Women tend to think of eating more while they are pregnant, but in fact the extra energy required for breast-feeding is greater than at any stage of pregnancy. That is what the fat stores laid down during pregnancy are there for. This means you needn’t consciously think about eating more, although you may well find yourself ravenously hungry. Follow your body’s cues and so long as you are not giving in to cravings for poor food choices like chips and fast food, you can trust yourself to eat the right amount. Make some time to stock the kitchen with fresh, healthy, natural foods so that the preparation of quick nutritious meals is a cinch. If getting to the shops with the baby is tough explore internet shopping services in your area and make use of it.

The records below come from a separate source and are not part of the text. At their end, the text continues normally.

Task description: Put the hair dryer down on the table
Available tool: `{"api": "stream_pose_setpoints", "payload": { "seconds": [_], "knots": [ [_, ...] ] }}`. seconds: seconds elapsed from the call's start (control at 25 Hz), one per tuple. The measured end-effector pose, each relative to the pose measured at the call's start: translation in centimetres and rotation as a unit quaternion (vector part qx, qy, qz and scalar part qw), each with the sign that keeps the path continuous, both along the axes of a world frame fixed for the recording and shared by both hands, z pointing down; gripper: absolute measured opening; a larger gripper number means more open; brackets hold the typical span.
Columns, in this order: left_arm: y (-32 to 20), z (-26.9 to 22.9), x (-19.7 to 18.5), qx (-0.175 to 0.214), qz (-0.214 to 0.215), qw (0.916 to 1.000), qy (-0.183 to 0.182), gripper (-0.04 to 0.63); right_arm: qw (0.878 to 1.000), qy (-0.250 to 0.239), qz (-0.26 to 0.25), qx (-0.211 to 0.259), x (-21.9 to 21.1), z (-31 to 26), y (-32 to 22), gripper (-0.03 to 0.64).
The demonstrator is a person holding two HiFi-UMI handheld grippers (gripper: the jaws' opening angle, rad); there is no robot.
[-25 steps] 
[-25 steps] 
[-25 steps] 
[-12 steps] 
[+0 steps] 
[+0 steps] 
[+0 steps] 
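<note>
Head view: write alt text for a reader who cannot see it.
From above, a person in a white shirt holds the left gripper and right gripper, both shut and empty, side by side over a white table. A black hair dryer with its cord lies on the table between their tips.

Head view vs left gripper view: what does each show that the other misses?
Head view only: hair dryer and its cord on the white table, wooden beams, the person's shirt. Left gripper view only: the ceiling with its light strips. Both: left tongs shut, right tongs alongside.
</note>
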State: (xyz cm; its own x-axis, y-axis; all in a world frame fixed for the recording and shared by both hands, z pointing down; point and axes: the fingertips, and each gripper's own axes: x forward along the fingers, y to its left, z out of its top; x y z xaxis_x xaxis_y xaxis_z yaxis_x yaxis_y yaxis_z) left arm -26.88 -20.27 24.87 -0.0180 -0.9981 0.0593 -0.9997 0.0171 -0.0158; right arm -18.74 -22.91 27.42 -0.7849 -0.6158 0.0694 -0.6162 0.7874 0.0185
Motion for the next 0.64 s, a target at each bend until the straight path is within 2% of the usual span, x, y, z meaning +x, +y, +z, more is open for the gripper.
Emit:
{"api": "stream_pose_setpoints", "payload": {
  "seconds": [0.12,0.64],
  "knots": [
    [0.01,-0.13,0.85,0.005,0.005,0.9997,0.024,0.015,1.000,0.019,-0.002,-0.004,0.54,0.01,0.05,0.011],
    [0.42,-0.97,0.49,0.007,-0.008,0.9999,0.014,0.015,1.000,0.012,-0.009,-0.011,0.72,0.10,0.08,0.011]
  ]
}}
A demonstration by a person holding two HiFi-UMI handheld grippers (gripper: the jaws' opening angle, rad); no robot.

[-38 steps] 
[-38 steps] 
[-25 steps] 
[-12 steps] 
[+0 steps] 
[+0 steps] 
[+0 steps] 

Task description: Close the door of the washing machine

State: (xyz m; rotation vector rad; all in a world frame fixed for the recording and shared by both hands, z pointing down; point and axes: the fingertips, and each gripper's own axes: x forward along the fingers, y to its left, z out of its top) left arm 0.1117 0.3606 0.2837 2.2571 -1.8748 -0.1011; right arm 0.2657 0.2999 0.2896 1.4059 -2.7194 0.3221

Theoretically breast-feeding should help you to lose any weight gained during pregnancy, but it doesn’t always work that way. Some women find their weight naturally falls while others, in fact most of us, have to work a little to get our bodies back. Nevertheless whether breast-feeding helps or not with weight control, there is no doubt that nutritionally it is the absolute best you can offer your baby. Don’t worry too much about what you need to eat while breast feeding – the same healthy foods that have supported your pregnancy will continue to support you now. What you will find is that you need to drink more. Your fluid requirements are obviously increased with producing milk and so you need to up your water intake. Steer clear of fruit juices, soft drinks and other kilojoule laden drinks as these will not help you to chip away at your fat stores. Water is all you need.
Finally keep going with your omega-3 supplement. Very few of us eat enough fish to provide these long chain essential fats and they are especially important for the brain development of your baby.